Multiple pre-Damara tectonometamorphic cycles are inferred in basement terranes by relic high-grade mineral assemblages, strain-hardened textures, gneissic layering, migmatites, granitoids and the geochronological record (Goscombe et al., 2002). Palaeoproterozoic fabrics and mineral assemblages are preserved almost entirely un-reworked in basement exposures in the EKZ and Kunene Zone (Fig. 1). The Epupa Metamorphic Complex in the Kunene Zone preserves granulite gneisses with two-pyroxene and garnet–sillimanite quartzo-feldspathic assemblages that have been variably overprinted by lower-grade Damaran-aged foliations. Basement in the CKZ and WKZ is almost entirely reworked and recrystallized during the Damara Orogeny. Relic pre-Damara porphyroclasts indicate garnet–biotite–quartz–K-feldspar–plagioclase and clinopyroxene–hornblende–quartz–plagioclase ± garnet upper-amphibolite assemblages with no apparent variation in grade across the CKZ.

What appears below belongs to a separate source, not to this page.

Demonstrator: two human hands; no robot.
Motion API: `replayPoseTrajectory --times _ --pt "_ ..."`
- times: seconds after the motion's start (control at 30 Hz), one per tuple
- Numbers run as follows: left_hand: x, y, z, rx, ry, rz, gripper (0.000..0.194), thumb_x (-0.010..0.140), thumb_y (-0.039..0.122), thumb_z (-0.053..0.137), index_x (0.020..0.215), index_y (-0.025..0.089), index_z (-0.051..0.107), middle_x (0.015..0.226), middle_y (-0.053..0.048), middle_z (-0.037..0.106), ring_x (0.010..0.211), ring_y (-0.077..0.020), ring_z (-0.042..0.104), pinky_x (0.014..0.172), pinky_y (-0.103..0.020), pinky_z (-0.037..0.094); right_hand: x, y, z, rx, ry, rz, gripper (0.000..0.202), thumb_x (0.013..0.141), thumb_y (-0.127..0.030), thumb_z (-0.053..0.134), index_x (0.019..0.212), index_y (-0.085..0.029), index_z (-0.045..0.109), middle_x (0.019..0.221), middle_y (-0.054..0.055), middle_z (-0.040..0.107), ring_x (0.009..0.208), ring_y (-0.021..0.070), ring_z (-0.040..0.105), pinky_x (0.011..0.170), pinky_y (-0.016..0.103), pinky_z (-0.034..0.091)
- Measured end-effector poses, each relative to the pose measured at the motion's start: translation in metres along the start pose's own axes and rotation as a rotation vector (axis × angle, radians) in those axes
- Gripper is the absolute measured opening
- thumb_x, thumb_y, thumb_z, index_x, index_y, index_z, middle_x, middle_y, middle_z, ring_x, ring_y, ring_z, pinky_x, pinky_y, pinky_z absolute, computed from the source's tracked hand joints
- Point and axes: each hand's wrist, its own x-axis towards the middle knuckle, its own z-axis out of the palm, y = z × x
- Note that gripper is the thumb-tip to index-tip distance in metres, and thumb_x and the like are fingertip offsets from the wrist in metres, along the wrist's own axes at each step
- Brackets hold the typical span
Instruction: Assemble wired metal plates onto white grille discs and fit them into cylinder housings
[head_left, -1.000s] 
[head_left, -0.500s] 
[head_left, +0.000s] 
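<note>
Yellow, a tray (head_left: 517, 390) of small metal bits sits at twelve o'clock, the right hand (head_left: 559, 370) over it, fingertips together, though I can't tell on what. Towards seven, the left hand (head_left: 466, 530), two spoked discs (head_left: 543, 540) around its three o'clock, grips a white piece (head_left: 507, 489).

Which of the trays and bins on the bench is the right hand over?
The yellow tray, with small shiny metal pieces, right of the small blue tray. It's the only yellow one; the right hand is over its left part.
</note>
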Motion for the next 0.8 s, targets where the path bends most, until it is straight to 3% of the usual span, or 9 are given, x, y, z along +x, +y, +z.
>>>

Neoproterozoic Damara Sequence (770–600 Ma)
The Damara Sequence is a marine sequence deposited on a passive margin, progressing from shelf carbonates in the EKZ (Hoffman et al., 1998) to slope and deep basin facies in the CKZ and WKZ. The basal Damara Sequence is represented by rift-related siliciclastics of the Nosib Group in the EKZ, which contains quartzites, conglomerates and arenites and has upper limiting ages of 750 Ma (Hoffmann et al., 1994, 1998; Prave, 1996). Deposition of the Damara Sequence is interpreted to have spanned the late Neoproterozoic, between 770 and 600 Ma (Miller, 1983; Hoffman, 1994; Frimmel, 1996; Prave, 1996). Overlying Mulden Group siliciclastic molasse of 620–600 Ma age (Miller, 1983) is preserved only east of the Sesfontain Thrust in the EKZ (Fig. 2; Guj, 1970). West of the Sesfontain Thrust, the Damara Sequence is dominated by meta-turbidite and meta-greywacke schists with minor carbonate, mafic schists, meta-quartzite, meta-arkose and two diamictite units interpreted to be of 750–735 Ma and 700 Ma age (Fig. 2; Hoffman, 1994; Frimmel, 1996; Folling et al., 1998; Hoffman et al., 1998; Goscombe et al., 2002). The westernmost Coastal Terrane (Fig. 2) is composed of meta-greywackes and meta-arenites and is largely devoid of mafics and carbonates.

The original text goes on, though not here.